**How to complete this task:**
Wherever a line of the listing holds the string "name", copy that line.

**Entries supplied:**
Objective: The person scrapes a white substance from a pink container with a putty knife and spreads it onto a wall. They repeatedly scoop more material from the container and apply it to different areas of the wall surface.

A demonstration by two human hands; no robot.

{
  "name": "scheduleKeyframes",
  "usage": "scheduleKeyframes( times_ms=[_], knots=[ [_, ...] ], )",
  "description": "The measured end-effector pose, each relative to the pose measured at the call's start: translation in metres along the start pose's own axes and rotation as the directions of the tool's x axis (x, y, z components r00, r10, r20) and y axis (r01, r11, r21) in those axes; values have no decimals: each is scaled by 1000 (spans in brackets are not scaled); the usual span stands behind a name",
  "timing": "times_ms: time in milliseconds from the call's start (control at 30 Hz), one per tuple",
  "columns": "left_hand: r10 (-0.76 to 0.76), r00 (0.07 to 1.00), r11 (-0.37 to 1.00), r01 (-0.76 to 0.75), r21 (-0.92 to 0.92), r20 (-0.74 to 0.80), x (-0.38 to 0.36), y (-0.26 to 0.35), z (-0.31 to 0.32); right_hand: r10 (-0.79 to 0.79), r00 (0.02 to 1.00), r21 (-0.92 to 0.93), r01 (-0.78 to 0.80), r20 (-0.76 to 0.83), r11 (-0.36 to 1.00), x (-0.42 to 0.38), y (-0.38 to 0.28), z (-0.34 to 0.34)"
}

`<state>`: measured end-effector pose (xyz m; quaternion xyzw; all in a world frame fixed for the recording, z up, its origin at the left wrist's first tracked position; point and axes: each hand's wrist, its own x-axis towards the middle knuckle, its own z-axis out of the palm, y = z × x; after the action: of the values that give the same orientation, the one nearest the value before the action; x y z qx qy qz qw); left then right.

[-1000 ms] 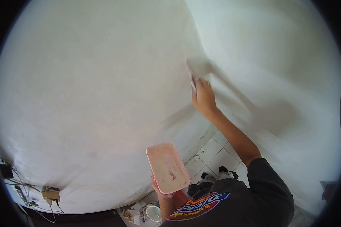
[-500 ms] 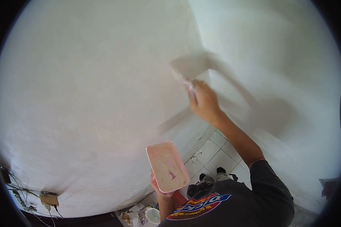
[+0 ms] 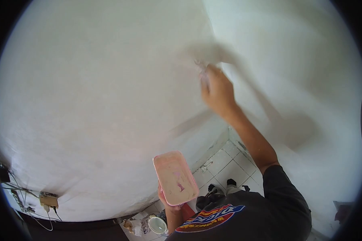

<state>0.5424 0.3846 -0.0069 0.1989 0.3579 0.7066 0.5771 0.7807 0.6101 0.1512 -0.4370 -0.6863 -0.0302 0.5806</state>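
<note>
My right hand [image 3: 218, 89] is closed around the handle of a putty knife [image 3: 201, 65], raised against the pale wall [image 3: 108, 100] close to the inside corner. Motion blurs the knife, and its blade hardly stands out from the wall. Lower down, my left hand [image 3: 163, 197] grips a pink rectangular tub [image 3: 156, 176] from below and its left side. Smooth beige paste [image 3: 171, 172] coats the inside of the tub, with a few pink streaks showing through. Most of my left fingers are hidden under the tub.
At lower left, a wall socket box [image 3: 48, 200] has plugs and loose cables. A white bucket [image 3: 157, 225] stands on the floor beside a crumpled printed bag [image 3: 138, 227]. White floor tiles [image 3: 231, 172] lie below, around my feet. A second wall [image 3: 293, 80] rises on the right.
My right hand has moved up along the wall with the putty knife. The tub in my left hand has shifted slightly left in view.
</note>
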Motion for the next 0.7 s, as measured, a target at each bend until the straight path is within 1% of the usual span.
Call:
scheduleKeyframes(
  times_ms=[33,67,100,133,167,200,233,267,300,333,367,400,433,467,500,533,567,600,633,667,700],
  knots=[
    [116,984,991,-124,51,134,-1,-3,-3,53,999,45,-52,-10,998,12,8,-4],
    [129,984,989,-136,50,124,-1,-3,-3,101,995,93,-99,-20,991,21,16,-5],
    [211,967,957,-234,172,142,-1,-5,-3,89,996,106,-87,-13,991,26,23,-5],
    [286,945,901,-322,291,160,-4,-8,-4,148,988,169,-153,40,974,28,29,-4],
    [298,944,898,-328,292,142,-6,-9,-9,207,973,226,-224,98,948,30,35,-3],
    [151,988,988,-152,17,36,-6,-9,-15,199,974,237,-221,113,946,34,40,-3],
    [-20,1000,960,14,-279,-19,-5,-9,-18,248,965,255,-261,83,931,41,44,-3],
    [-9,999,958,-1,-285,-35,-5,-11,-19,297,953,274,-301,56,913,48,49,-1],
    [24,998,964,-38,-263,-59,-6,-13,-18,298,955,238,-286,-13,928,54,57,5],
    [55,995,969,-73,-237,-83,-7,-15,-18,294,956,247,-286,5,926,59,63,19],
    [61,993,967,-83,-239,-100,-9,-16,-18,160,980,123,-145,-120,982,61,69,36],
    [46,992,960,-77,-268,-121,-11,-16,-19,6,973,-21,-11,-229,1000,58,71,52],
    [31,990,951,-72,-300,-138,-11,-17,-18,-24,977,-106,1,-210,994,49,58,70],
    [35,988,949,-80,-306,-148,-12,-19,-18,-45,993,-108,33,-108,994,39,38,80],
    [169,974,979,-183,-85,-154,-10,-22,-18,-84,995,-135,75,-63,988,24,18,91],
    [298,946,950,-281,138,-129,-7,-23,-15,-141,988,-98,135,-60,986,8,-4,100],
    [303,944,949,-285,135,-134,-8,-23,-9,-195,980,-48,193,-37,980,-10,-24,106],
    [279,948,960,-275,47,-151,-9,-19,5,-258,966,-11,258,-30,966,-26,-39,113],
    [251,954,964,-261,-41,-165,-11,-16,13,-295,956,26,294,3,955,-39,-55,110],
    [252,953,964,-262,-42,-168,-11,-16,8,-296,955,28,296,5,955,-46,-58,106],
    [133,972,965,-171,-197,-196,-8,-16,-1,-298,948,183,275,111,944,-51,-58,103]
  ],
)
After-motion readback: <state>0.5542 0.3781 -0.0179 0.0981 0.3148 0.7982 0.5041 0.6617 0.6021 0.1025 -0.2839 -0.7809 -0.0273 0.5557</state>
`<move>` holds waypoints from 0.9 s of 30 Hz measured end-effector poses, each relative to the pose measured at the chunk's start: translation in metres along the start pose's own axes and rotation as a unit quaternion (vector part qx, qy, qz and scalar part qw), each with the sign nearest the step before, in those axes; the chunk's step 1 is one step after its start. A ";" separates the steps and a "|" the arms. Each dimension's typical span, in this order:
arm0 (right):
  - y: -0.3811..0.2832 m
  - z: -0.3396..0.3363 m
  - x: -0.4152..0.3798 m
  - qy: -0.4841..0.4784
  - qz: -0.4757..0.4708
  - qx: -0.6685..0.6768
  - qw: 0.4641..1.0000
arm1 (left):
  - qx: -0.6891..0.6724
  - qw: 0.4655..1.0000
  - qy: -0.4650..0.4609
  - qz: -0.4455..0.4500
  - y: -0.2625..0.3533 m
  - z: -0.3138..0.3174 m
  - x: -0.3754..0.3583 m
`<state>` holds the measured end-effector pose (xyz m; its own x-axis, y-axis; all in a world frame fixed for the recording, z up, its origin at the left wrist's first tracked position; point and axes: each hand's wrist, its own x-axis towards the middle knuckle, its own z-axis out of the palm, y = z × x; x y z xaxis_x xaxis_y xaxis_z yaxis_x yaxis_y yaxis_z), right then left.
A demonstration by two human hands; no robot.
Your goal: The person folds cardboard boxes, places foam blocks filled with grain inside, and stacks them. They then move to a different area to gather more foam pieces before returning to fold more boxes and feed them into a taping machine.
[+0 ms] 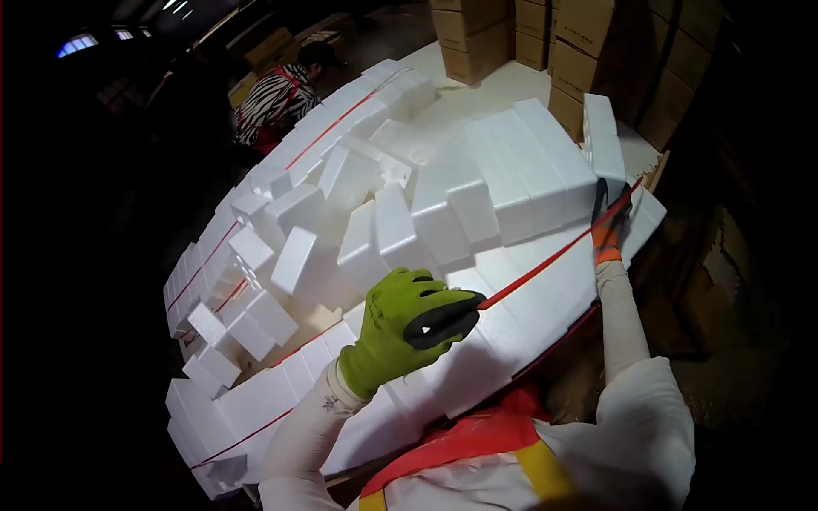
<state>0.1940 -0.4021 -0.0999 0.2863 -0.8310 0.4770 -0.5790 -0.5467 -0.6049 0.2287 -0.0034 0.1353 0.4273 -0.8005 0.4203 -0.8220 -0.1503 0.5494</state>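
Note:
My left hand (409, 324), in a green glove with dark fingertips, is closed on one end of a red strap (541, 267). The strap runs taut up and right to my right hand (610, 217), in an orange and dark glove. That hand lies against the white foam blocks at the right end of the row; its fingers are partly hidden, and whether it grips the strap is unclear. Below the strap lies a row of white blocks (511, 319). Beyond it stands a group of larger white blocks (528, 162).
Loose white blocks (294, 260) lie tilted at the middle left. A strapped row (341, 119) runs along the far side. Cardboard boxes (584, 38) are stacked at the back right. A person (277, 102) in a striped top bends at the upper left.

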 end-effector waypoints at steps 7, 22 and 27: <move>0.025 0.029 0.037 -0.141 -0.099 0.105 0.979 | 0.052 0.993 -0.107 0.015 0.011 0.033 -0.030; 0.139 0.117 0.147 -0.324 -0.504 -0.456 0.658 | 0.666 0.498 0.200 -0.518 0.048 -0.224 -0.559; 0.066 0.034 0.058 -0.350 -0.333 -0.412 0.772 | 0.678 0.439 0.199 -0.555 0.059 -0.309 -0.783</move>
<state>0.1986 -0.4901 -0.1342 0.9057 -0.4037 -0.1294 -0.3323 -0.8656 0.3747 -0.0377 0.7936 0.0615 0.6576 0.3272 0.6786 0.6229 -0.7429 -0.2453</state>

**Reply to the exercise:**
  "name": "scheduleKeyframes",
  "description": "The measured end-effector pose, each relative to the pose measured at the call's start: translation in metres along the start pose's own axes and rotation as the directions of the tool's x axis (x, y, z components r00, r10, r20) and y axis (r01, r11, r21) in those axes; values have no decimals: each is scaled by 1000 (spans in brackets are not scaled); the usual span stands behind a name",

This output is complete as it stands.